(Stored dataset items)
%%

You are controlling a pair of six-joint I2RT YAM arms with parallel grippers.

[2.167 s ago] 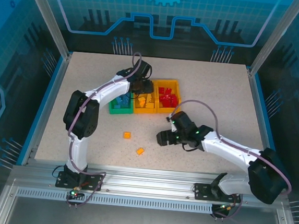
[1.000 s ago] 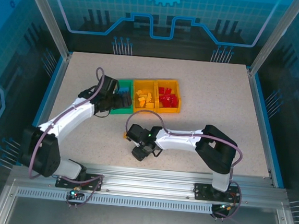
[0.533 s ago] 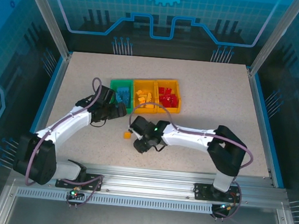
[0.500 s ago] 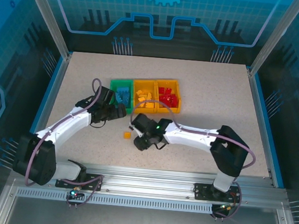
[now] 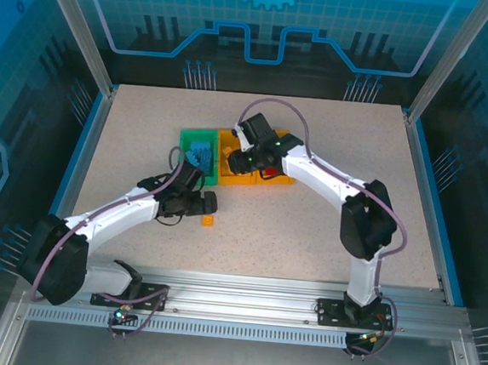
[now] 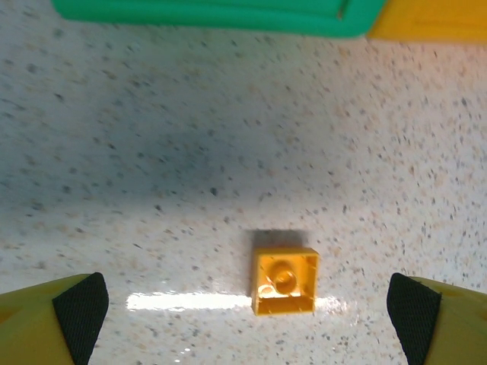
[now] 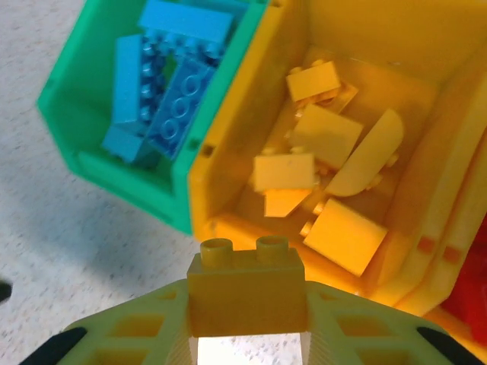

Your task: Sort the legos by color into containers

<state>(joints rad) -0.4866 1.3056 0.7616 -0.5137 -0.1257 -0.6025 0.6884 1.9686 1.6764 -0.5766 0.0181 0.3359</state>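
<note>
speckled tabletop inside an aluminium frame, blue panels glowing all round. the right gripper pinches a yellow two-stud brick above the near rim of the middle yellow bin, having swung up from the table's front. the left gripper, jaws wide, has dropped away from the green bin and straddles a loose yellow brick on the table.

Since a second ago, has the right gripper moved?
Yes. The right gripper moved rearward, from the table in front of the middle yellow bin to above it, gripping a yellow brick.
</note>
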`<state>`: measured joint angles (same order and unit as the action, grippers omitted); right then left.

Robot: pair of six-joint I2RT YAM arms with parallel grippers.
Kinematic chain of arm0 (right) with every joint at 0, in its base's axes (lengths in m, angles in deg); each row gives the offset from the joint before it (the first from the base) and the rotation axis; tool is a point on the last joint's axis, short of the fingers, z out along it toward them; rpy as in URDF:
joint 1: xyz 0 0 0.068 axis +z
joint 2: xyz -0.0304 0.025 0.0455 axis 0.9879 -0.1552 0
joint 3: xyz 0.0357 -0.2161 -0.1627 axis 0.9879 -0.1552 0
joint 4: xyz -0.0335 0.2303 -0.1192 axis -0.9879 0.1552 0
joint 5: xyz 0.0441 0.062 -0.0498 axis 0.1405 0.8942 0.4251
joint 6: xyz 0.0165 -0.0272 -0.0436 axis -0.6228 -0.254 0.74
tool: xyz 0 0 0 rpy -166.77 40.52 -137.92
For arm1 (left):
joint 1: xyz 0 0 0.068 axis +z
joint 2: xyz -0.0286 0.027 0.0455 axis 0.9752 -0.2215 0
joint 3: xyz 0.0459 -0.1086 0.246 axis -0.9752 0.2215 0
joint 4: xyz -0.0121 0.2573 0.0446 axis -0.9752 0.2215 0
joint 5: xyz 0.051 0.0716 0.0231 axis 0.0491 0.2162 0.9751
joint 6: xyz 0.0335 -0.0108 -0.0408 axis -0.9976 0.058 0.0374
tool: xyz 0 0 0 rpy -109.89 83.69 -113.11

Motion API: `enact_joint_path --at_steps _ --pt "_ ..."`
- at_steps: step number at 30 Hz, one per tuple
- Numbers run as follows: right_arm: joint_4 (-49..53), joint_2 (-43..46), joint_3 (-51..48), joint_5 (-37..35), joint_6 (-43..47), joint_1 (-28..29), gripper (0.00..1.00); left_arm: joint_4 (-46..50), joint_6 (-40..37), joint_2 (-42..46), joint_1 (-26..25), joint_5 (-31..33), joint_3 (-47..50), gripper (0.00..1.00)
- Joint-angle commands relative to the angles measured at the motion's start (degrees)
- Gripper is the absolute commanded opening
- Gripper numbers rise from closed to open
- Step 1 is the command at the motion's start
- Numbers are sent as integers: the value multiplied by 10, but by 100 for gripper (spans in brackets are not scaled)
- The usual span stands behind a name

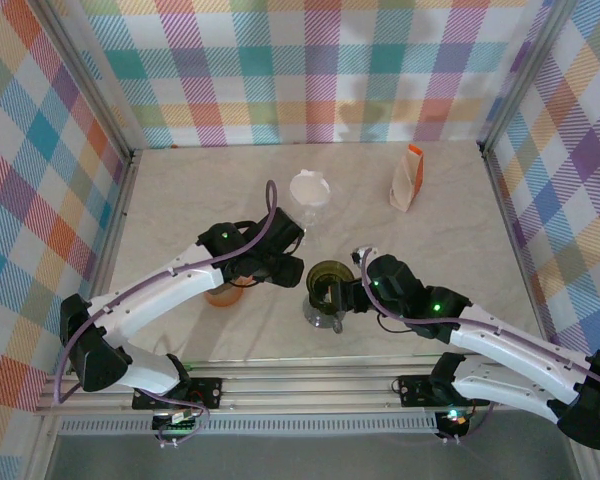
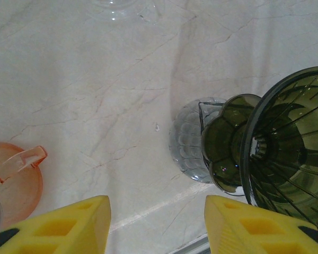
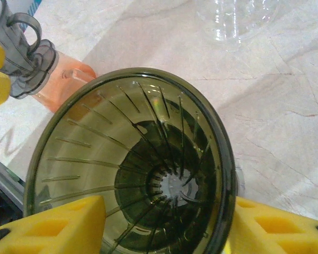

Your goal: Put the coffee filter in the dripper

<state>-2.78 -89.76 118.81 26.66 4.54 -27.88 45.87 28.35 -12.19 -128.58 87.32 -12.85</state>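
Note:
The dripper (image 1: 327, 278) is a dark green ribbed cone. It leans tilted over a small clear patterned glass (image 2: 188, 143) on the marble table. My right gripper (image 3: 167, 222) is at its lower part. One yellow finger (image 3: 53, 227) lies in front of the cone's wall and the other (image 3: 275, 227) is against the outside of its rim (image 3: 230, 174). Whether they press on it is unclear. My left gripper (image 2: 158, 222) hovers open just left of the dripper (image 2: 291, 159), over bare table. The coffee filter is hidden from me.
An orange cup-like piece (image 1: 223, 293) with a smoky grey part (image 3: 26, 58) on it sits under the left arm. A clear vessel (image 1: 309, 192) stands behind the dripper. A white and orange packet (image 1: 408, 178) stands at the back right. Checked walls close in the table.

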Motion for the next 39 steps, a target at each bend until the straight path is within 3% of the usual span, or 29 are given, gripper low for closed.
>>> enact_joint_path --at_steps 1,12,16,19,21,27,32,35,39 --pt "-25 -2 16 6 -8 -3 56 -6 7 17 7 -7 3 50" --pt "8 -10 29 -25 -14 -2 43 -9 8 21 8 -10 9 51" --pt "17 -17 41 -28 -13 -3 44 -10 6 21 9 -10 9 51" --pt "25 -19 42 -30 -17 -2 55 -9 8 23 10 -10 12 52" --pt "24 -10 38 -38 -18 -2 65 -9 8 29 11 -8 12 55" --pt "53 30 60 -93 -5 -1 72 -16 12 63 17 -3 6 71" --pt "128 33 103 -171 0 -19 68 -28 17 101 19 -2 0 86" --pt "181 19 128 -163 -1 -53 60 -34 21 129 19 1 0 91" --pt "188 48 105 -116 33 -54 62 -28 23 158 18 3 4 93"
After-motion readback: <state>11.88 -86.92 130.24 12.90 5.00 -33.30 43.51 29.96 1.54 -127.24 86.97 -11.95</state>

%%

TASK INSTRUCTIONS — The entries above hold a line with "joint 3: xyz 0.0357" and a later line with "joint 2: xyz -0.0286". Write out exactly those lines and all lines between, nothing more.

YOUR SOLUTION —
joint 3: xyz 0.0357 -0.2161 -0.1627 axis 0.9879 -0.1552 0
joint 4: xyz -0.0335 0.2303 -0.1192 axis -0.9879 0.1552 0
joint 5: xyz 0.0441 0.062 -0.0498 axis 0.1405 0.8942 0.4251
joint 6: xyz 0.0165 -0.0272 -0.0436 axis -0.6228 -0.254 0.74
tool: xyz 0 0 0 rpy -166.77 40.52 -137.92
For arm1 (left):
joint 1: xyz 0 0 0.068 axis +z
joint 2: xyz -0.0286 0.027 0.0455 axis 0.9752 -0.2215 0

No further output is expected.